Dressing rooms, walk-in wardrobes, library walls, and study joinery in prime London renovations are almost always bespoke rather than manufactured system furniture. The reasons are: ceiling heights exceed standard module heights; rooms are not rectangular (period buildings have chimney breasts, angled alcoves, irregular floor levels); and the quality expectation — the door gap tolerance, the drawer slide specification, the internal fittings — exceeds what system furniture delivers.

Bespoke fitted furniture is typically made in a joiner's workshop and installed in sections. The construction is either face-framed (a traditional technique where a solid timber frame is applied over the carcass fronts, giving a more substantial appearance) or frameless/European-style (carcasses with full overlay or inset doors, the standard for contemporary work).

Drawer specification: In prime residential fitted furniture, the drawer boxes should be solid timber (dovetail-jointed oak or maple sides) running on Blum Tandembox or equivalent undermount drawer systems with soft-close and push-to-open if required. Plywood or MDF drawer boxes with ball-bearing runners are the minimum acceptable standard; the cheapest drawer systems found in volume residential furniture are not appropriate.

Internal fittings: Hanging rail depth (minimum 600mm for suits and coats), shoe storage with adjustable shelf angles, tie and belt drawers, jewellery trays, trouser pulls, and internal lighting should all be resolved and detailed before manufacture begins. Changing the internal layout after carcasses are built is expensive.

Programme and Procurement

Bespoke joinery has a longer lead time than almost any other trade on a renovation project. A full set of joinery for a four-storey townhouse — doors, frames, skirtings, architraves, staircase, and fitted furniture — typically requires 16–24 weeks from detailed drawing sign-off to delivery on site, and installation adds a further 4–8 weeks. This means joinery must be ordered within the first eight weeks of a project to avoid it becoming the critical path item.

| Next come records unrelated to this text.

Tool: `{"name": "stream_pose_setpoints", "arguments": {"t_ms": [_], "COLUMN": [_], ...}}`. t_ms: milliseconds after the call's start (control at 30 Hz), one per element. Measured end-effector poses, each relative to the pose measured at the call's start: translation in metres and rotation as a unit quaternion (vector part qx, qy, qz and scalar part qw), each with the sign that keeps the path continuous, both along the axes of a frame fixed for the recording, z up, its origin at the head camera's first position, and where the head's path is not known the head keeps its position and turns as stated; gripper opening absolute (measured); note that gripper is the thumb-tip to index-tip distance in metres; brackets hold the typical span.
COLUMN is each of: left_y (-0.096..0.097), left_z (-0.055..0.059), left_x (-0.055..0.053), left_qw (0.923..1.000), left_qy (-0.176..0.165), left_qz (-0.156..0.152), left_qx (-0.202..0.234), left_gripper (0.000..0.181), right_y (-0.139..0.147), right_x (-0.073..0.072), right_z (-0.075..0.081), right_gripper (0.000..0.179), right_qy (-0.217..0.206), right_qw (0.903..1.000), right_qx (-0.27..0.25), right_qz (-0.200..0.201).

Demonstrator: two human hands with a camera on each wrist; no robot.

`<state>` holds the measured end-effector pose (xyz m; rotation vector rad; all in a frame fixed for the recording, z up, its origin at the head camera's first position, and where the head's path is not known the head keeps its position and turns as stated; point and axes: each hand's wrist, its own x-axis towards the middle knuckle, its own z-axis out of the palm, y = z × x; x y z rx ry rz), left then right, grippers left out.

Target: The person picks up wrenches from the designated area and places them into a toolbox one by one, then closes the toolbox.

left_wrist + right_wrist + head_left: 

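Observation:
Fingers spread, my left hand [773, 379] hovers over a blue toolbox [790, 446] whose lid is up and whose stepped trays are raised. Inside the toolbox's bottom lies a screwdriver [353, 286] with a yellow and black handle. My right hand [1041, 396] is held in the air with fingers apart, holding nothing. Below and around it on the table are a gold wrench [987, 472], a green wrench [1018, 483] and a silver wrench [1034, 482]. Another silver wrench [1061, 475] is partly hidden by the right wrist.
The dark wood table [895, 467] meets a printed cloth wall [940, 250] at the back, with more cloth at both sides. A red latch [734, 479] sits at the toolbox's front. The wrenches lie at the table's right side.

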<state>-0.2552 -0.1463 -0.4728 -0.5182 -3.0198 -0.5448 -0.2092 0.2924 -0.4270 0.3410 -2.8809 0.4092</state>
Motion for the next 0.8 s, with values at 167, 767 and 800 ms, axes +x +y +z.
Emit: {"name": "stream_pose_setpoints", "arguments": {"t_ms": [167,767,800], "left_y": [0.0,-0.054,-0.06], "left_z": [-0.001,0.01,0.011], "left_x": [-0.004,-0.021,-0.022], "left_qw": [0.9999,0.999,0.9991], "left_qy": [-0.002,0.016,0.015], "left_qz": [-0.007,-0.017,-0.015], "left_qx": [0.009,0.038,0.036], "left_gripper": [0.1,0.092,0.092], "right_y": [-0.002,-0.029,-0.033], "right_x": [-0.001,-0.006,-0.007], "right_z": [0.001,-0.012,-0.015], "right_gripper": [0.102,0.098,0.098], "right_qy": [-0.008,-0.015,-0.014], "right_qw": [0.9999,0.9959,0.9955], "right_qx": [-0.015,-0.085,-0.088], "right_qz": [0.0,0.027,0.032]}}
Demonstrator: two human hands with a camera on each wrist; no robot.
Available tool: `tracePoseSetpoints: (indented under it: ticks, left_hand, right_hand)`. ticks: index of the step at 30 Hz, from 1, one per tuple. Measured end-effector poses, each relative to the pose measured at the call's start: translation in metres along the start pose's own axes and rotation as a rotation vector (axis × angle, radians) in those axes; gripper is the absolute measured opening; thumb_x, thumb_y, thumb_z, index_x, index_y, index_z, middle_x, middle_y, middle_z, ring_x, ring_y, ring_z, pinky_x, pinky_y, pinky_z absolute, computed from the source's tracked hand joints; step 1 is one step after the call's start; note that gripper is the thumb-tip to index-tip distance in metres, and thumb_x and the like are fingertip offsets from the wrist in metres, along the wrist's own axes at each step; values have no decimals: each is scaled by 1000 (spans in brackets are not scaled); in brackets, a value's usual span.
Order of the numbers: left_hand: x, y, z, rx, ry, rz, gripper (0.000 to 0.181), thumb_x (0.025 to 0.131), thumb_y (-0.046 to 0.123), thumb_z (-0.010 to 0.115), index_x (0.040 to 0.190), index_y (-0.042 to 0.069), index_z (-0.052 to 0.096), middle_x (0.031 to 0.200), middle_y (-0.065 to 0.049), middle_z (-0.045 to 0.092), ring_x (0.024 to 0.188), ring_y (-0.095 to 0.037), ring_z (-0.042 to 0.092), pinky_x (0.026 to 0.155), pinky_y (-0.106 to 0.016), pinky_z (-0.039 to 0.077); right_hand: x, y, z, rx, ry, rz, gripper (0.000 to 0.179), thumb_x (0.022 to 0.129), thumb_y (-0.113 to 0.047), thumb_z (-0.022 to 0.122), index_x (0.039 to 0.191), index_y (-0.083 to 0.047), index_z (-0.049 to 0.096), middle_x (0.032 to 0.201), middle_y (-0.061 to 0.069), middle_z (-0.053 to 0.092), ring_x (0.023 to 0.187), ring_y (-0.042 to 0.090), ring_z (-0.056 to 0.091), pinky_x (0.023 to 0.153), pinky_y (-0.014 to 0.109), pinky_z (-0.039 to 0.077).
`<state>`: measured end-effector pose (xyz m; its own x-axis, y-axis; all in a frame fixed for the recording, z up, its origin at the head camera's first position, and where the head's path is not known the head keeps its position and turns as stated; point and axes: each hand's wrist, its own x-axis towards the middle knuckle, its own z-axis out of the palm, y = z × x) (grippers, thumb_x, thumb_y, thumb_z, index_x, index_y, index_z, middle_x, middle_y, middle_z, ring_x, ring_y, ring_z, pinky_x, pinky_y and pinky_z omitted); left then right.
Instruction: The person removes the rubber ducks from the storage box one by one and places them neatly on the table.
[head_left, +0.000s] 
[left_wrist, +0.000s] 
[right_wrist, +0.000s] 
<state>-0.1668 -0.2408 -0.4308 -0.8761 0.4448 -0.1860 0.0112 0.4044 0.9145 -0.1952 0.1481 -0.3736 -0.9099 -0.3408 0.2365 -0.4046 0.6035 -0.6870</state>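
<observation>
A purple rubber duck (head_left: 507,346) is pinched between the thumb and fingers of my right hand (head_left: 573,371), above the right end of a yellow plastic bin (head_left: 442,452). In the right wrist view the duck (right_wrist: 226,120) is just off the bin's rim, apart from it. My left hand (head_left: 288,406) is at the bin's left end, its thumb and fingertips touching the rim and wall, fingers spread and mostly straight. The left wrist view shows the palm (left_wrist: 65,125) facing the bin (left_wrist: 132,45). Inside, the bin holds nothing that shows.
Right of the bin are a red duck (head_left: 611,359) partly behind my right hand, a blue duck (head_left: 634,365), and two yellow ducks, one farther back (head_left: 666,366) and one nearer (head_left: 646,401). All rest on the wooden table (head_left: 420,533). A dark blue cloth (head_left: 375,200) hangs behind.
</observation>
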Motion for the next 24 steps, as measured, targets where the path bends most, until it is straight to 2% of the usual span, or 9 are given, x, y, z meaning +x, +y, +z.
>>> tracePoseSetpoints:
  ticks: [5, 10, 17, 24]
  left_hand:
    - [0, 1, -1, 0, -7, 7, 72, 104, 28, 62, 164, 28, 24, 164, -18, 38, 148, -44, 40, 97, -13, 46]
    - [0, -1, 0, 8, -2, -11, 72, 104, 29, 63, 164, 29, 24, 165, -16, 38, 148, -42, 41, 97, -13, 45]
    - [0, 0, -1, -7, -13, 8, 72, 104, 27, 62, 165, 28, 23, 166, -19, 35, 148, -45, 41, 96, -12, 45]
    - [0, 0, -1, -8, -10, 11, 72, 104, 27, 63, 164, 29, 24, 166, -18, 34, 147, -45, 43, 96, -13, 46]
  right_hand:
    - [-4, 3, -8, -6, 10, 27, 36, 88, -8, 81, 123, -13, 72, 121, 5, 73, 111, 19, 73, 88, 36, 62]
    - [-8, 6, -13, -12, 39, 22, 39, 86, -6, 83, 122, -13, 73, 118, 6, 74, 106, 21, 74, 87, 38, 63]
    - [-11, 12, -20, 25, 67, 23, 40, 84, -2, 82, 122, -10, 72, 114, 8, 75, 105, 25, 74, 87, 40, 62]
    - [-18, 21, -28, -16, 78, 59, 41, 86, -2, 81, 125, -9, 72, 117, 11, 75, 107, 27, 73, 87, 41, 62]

The design and drawing process for joinery should not be underestimated. Detailed workshop drawings — elevations, sections, and profiles at 1:5 or 1:1 for all mouldings — are required before a responsible manufacturer can price or begin production. These are typically produced by the joinery manufacturer from the interior designer's concept drawings, with a sign-off process that should involve both the client and the designer. Errors discovered after manufacture begins are expensive to correct.